**Exercise goal:** Reproduce the listing in full, pictures excluded.

Data extract Start Marker

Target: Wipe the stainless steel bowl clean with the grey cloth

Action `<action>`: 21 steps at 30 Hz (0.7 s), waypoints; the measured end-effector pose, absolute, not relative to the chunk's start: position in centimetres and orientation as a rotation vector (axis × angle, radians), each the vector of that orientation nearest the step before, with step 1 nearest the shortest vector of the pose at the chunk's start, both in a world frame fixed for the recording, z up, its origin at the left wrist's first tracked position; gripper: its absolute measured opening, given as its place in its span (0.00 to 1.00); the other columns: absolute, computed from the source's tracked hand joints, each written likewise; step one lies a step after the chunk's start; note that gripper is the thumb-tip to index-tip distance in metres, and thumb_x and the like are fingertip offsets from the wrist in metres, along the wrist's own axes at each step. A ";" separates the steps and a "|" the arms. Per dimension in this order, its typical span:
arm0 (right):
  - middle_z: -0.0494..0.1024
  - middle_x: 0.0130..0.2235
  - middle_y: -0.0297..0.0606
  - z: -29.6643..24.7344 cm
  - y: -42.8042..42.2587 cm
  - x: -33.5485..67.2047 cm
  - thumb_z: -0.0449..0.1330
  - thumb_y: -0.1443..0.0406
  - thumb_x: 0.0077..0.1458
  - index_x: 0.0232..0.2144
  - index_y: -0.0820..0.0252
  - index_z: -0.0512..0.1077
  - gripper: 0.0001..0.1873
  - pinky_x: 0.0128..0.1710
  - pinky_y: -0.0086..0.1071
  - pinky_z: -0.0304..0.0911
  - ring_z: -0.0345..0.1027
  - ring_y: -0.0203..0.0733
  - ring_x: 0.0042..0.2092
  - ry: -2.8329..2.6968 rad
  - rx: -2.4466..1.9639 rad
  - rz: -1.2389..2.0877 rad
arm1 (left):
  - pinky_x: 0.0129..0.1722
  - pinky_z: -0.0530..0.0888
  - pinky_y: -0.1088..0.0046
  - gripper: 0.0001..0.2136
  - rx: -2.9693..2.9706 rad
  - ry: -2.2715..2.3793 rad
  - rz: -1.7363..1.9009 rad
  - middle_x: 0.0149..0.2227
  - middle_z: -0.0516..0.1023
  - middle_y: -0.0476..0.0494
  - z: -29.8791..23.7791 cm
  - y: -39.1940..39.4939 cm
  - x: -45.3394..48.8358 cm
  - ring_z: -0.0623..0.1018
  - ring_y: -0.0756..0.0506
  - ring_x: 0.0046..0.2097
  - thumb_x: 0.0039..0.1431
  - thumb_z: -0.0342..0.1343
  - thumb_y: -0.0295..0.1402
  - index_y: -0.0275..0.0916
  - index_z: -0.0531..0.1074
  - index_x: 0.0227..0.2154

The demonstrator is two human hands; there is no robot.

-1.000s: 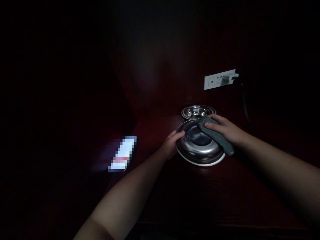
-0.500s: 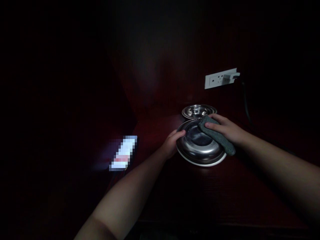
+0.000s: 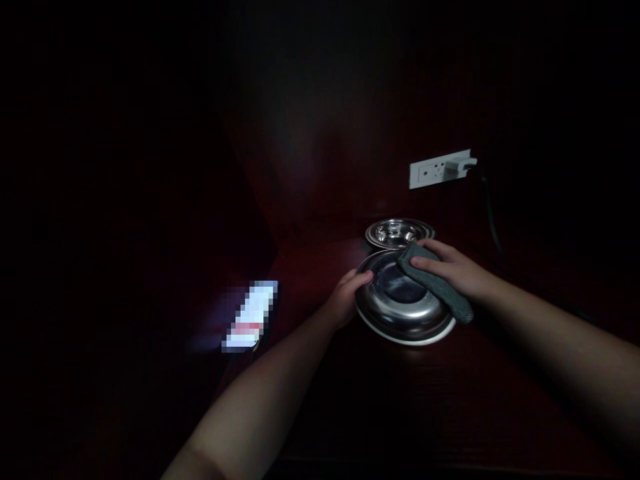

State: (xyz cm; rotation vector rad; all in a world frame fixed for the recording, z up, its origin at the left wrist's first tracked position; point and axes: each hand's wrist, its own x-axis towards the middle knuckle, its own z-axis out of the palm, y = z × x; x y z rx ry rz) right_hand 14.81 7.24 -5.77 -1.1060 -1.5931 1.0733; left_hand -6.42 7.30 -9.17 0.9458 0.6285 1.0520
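Observation:
A shiny metal bowl [image 3: 400, 320] is held with its underside turned toward me. My left hand [image 3: 350, 293] grips its left rim, the thumb lying over the edge and the other fingers mostly hidden behind. A folded grey-green cloth [image 3: 435, 280] is pinched in my right hand [image 3: 453, 267] and rests against the bowl's upper right side. Just beyond, more metal bowls [image 3: 399, 230], seemingly stacked, stand upright on the dark red surface, partly covered by the held bowl.
On the left, a lit, pixelated screen [image 3: 251, 317] glows. A white wall socket [image 3: 440, 170] with a plug in it is on the back wall, and a dark cable [image 3: 491, 217] hangs at its right. The surroundings are very dark.
The whole view has shifted, so everything sits slightly lower in the picture. Both hands keep their hold, and the cloth stays at about the same spot on the bowl.

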 end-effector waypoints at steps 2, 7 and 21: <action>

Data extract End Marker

**Output below:**
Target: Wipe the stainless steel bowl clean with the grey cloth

Action `<action>`: 21 steps at 30 Hz (0.7 s), waypoints; the measured end-effector pose, absolute, not relative to the chunk's start: position in centimetres and orientation as a rotation vector (axis × angle, radians), each the vector of that orientation nearest the step before, with step 1 nearest the shortest vector of the pose at the chunk's start, both in a world frame fixed for the recording, z up, its origin at the left wrist's first tracked position; gripper: its absolute measured opening, given as its place in its span (0.00 to 1.00); the other columns: absolute, computed from the source's tracked hand joints, each written likewise; step one lies a step after the chunk's start; note that gripper is the thumb-tip to index-tip distance in metres, and thumb_x and the like are fingertip offsets from the wrist in metres, along the wrist's own axes at each step. A ";" separates the steps and a "|" the arms. Per dimension in this order, its typical span:
arm0 (right):
  - middle_z: -0.0494..0.1024
  - middle_x: 0.0130..0.2235
  - middle_y: -0.0297..0.0606
  - z: -29.6643..24.7344 cm
  - y: -42.8042..42.2587 cm
  - x: -33.5485..67.2047 cm
  - thumb_z: -0.0449..0.1330
  - thumb_y: -0.1443..0.0406
  - thumb_x: 0.0077..0.1458
  - index_x: 0.0232..0.2144
  - index_y: -0.0820..0.0252
  - index_z: -0.0512..0.1077
  - gripper: 0.0001..0.1873
  - pinky_x: 0.0128..0.1710
  - pinky_y: -0.0086..0.1071
  - pinky_z: -0.0304..0.0911
  - ring_z: -0.0345..0.1027
  - ring_y: -0.0203..0.0733
  - ring_x: 0.0042..0.2092
  - ry: -2.8329..2.6968 rad
  - rx: -2.4466..1.9639 rad
  - rz: -1.2389..2.0877 rad
arm1 (left):
  - pinky_x: 0.0129..0.1722
  - pinky_z: -0.0530..0.0888
  - pinky_y: -0.1088..0.0046
  - gripper: 0.0001..0.2136
  - rx: -2.9693..2.9706 rad
  - ry: -2.2715..2.3793 rad
  - rz: -1.7363..1.9009 rad
  - middle_x: 0.0149..0.2227
  - middle_z: -0.0516..0.1023
  - middle_y: -0.0476..0.0494
  - z: -29.8791..23.7791 cm
  - y: -39.1940..39.4939 cm
  - x: -45.3394..48.8358 cm
  - ring_z: -0.0623..0.1018
  - ring_y: -0.0756..0.0506
  - ring_x: 0.0046..0.2097
  - thumb_x: 0.0039..0.1431
  - thumb_z: -0.0342..0.1343
  - thumb_y: -0.0295..0.1402
  - index_y: -0.0275..0.0916
  - index_z: -0.0531..0.1074
  - index_x: 0.0227..0.2154

The demonstrator is two human hands; there is no robot.

-1.000s: 
-0.500s: 
+0.000s: 

State: (xyz cm; rotation vector rad; all in a world frame fixed for the recording, z up, its origin at the left wrist's first tracked position; point and axes: each hand's wrist, its own x-axis towards the middle knuckle, its own z-axis out of the palm, y = z × x; x y z rx ry rz) right_hand 14.81 7.24 -5.77 -1.1060 -1.5931 1.0733; left_hand -6.42 7.30 -9.17 0.9458 0.6285 1.0520
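Observation:
A shiny metal bowl [image 3: 400, 320] is held with its underside turned toward me. My left hand [image 3: 350, 293] grips its left rim, the thumb lying over the edge and the other fingers mostly hidden behind. A folded grey-green cloth [image 3: 435, 280] is pinched in my right hand [image 3: 453, 267] and rests against the bowl's upper right side. Just beyond, more metal bowls [image 3: 399, 230], seemingly stacked, stand upright on the dark red surface, partly covered by the held bowl.
On the left, a lit, pixelated screen [image 3: 251, 317] glows. A white wall socket [image 3: 440, 170] with a plug in it is on the back wall, and a dark cable [image 3: 491, 217] hangs at its right. The surroundings are very dark.
The whole view has shifted, so everything sits slightly lower in the picture. Both hands keep their hold, and the cloth stays at about the same spot on the bowl.
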
 end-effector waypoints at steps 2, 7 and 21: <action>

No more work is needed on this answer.